Each line of the listing is to be copied exactly.

START Given material

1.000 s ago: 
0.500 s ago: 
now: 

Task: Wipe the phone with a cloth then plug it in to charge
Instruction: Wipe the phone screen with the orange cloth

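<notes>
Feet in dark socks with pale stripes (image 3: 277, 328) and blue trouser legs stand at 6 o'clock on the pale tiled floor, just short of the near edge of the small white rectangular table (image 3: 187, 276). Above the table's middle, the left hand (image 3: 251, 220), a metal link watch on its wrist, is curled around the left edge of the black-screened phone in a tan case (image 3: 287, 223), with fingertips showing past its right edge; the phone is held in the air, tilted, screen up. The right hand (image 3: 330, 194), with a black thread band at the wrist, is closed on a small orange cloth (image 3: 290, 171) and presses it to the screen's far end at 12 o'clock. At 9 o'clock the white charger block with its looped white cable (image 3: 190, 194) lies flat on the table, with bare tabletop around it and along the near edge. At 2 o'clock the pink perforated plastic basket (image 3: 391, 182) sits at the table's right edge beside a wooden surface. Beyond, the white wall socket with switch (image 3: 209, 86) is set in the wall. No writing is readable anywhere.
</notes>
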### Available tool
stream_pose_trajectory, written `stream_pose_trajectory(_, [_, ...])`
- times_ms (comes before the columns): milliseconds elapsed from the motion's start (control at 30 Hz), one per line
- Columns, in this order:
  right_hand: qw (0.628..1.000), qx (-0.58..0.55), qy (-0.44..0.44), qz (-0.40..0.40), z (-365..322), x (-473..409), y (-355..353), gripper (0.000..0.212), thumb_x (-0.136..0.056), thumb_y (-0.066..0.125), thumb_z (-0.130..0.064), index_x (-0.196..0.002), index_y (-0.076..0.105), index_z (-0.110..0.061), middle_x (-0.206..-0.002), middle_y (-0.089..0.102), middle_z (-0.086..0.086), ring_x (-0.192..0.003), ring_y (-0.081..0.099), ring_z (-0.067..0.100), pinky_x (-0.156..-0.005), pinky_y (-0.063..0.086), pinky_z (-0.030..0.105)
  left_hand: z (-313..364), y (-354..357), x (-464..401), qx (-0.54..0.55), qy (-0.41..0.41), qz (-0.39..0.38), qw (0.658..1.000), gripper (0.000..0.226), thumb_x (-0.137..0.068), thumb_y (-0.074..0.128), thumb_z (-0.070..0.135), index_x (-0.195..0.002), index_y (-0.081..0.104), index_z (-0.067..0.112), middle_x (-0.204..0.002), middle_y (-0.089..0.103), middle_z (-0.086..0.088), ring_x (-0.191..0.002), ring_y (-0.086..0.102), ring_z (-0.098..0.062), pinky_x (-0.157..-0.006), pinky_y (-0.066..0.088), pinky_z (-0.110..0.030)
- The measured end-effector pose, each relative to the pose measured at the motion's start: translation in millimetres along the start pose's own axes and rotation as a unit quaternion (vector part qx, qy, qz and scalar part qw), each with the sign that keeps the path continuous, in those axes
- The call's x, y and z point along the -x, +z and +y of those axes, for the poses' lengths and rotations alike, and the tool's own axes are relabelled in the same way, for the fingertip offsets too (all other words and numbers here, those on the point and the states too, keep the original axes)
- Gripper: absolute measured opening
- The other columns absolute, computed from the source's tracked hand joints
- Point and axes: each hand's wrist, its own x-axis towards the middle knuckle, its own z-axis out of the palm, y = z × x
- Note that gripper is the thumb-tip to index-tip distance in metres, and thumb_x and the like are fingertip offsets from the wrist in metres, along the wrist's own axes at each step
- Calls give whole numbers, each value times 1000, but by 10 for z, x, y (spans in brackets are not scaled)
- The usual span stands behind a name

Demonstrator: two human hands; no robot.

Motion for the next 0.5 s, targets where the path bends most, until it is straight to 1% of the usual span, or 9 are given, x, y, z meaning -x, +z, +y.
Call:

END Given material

— Result of the exercise —
1.000 s ago: 
0.500 s ago: 
now: 

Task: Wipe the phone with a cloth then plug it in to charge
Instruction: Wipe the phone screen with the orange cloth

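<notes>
Feet in dark socks with pale stripes (image 3: 277, 328) and blue trouser legs stand at 6 o'clock on the pale tiled floor, just short of the near edge of the small white rectangular table (image 3: 187, 276). Above the table's middle, the left hand (image 3: 251, 220), a metal link watch on its wrist, is curled around the left edge of the black-screened phone in a tan case (image 3: 287, 223), with fingertips showing past its right edge; the phone is held in the air, tilted, screen up. The right hand (image 3: 330, 194), with a black thread band at the wrist, is closed on a small orange cloth (image 3: 290, 171) and presses it to the screen's far end at 12 o'clock. At 9 o'clock the white charger block with its looped white cable (image 3: 190, 194) lies flat on the table, with bare tabletop around it and along the near edge. At 2 o'clock the pink perforated plastic basket (image 3: 391, 182) sits at the table's right edge beside a wooden surface. Beyond, the white wall socket with switch (image 3: 209, 86) is set in the wall. No writing is readable anywhere.
</notes>
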### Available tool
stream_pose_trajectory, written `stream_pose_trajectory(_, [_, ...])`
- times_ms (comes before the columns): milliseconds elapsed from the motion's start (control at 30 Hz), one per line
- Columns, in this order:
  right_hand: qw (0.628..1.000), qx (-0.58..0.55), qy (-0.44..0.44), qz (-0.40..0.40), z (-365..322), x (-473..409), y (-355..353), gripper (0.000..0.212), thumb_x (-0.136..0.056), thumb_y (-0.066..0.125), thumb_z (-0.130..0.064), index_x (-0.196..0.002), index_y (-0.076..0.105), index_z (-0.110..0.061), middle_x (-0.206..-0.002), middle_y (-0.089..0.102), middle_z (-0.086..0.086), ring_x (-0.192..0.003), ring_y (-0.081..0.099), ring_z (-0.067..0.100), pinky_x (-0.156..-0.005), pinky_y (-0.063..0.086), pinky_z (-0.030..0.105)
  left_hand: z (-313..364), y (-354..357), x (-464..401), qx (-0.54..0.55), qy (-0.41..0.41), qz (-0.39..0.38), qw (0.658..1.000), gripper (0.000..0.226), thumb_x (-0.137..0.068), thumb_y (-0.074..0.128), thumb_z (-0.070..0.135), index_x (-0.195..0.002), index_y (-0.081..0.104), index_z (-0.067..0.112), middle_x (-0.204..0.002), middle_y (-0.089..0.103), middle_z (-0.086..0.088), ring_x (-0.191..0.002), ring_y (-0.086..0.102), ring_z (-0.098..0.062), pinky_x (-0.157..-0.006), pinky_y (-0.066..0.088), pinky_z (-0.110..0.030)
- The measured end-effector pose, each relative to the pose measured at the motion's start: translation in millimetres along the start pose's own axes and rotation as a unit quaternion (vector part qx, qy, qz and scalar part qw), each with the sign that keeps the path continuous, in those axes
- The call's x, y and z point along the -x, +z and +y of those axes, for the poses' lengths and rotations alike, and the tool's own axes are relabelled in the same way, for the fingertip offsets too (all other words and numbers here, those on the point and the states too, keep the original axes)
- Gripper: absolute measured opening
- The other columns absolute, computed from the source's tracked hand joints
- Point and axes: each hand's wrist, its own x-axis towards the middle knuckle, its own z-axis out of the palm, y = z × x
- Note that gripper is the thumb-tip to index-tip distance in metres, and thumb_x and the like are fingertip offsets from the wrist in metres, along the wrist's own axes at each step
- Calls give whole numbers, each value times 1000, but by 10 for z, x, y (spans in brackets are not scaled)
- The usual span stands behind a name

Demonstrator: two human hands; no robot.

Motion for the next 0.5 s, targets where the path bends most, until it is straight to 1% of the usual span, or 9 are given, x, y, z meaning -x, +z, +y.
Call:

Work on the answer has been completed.